Não posso falar sobre os fatores que determinaram a derrota para o Cianorte no domingo porque, por razões profissionais, não vi o jogo. Só ouvi. No sábado de Carnaval, diante do Cascavel, aí sim, vi. E vi um Londrina ciscador e pouco, muito pouco objetivo. Assustou a derrota para uma Cobra longe de ser venenosa. O que tenho observado e que já mencionei aqui é que a cada jogo o Tubarão mais demonstra o quanto enfraqueceu do ano passado para cá. E aí acho que vale o torcedor direcionar as suas cobranças não apenas por resultados melhores, mas por um time melhor. Um elenco melhor. Até porque, além desse Paranaense em que o Londrina deve ser encarado como um dos favoritos, temos daqui a pouco pela frente a Série B. Não vai dar para contratar jogador pelo Instagram de novo.

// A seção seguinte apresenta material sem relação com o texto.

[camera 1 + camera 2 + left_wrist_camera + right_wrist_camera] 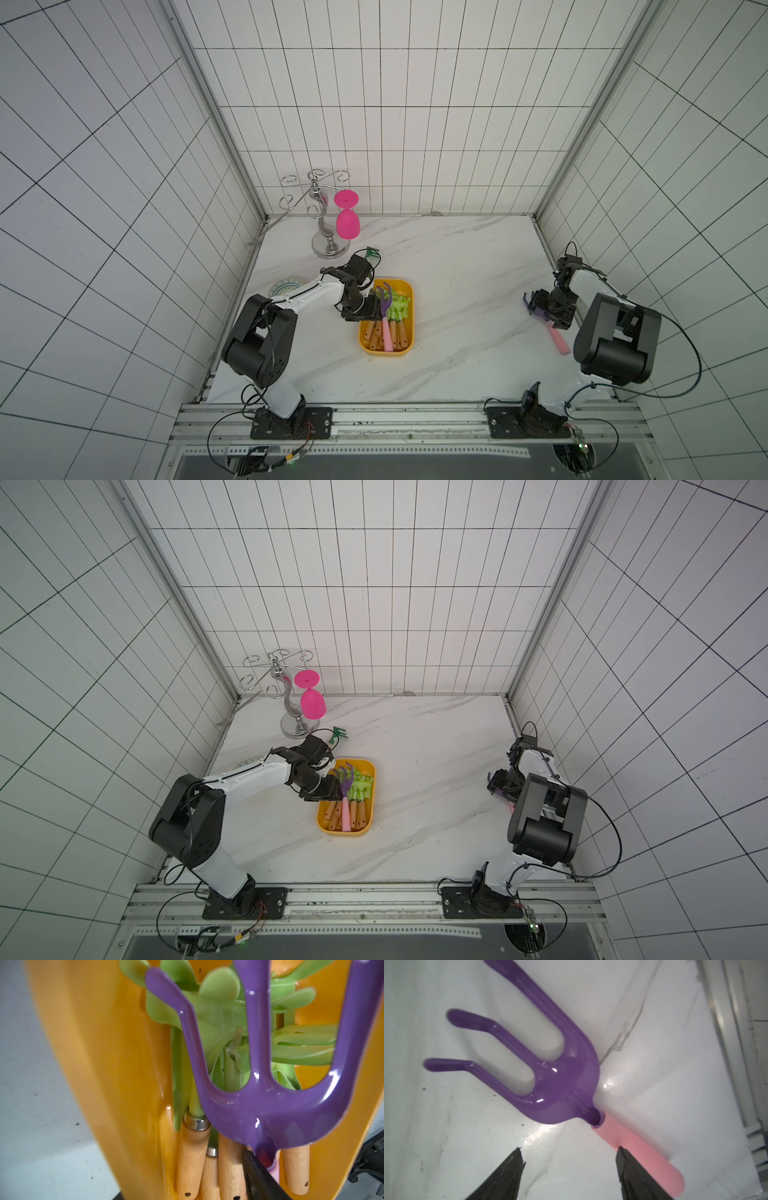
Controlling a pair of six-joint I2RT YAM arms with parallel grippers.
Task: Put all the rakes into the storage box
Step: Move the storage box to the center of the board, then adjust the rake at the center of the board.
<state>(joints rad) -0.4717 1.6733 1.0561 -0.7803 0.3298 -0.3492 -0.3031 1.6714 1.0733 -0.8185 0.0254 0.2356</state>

E para que tenha uma equipe mais forte, o Londrina precisa de uma boa dose de prumo. Mais fora do que dentro de campo. Quanto mais se indispõe com a torcida nas redes sociais, quanto mais tenta vender a imagem de que é ele um benfeitor injustiçado, que não tem o reconhecimento por tudo o que fez pelo futebol do clube nos últimos seis anos, mais o gestor aumenta a muralha que parece dividir a cidade da SM Sports.
Malucelli reclama da falta de público, e ontem foi um prato cheio para ele a ridícula soma de torcedores que foi ao Café. Mas parece desconsiderar o fato de que para o torcedor talvez não esteja valendo o custo-benefício para ver o Londrina jogar.
De qualquer maneira, enquanto continuar esse clima de cisão, essa tensão no ar, a caminhada neste Paranaense de baixo nível técnico vai ser penosa. Desnecessariamente penosa.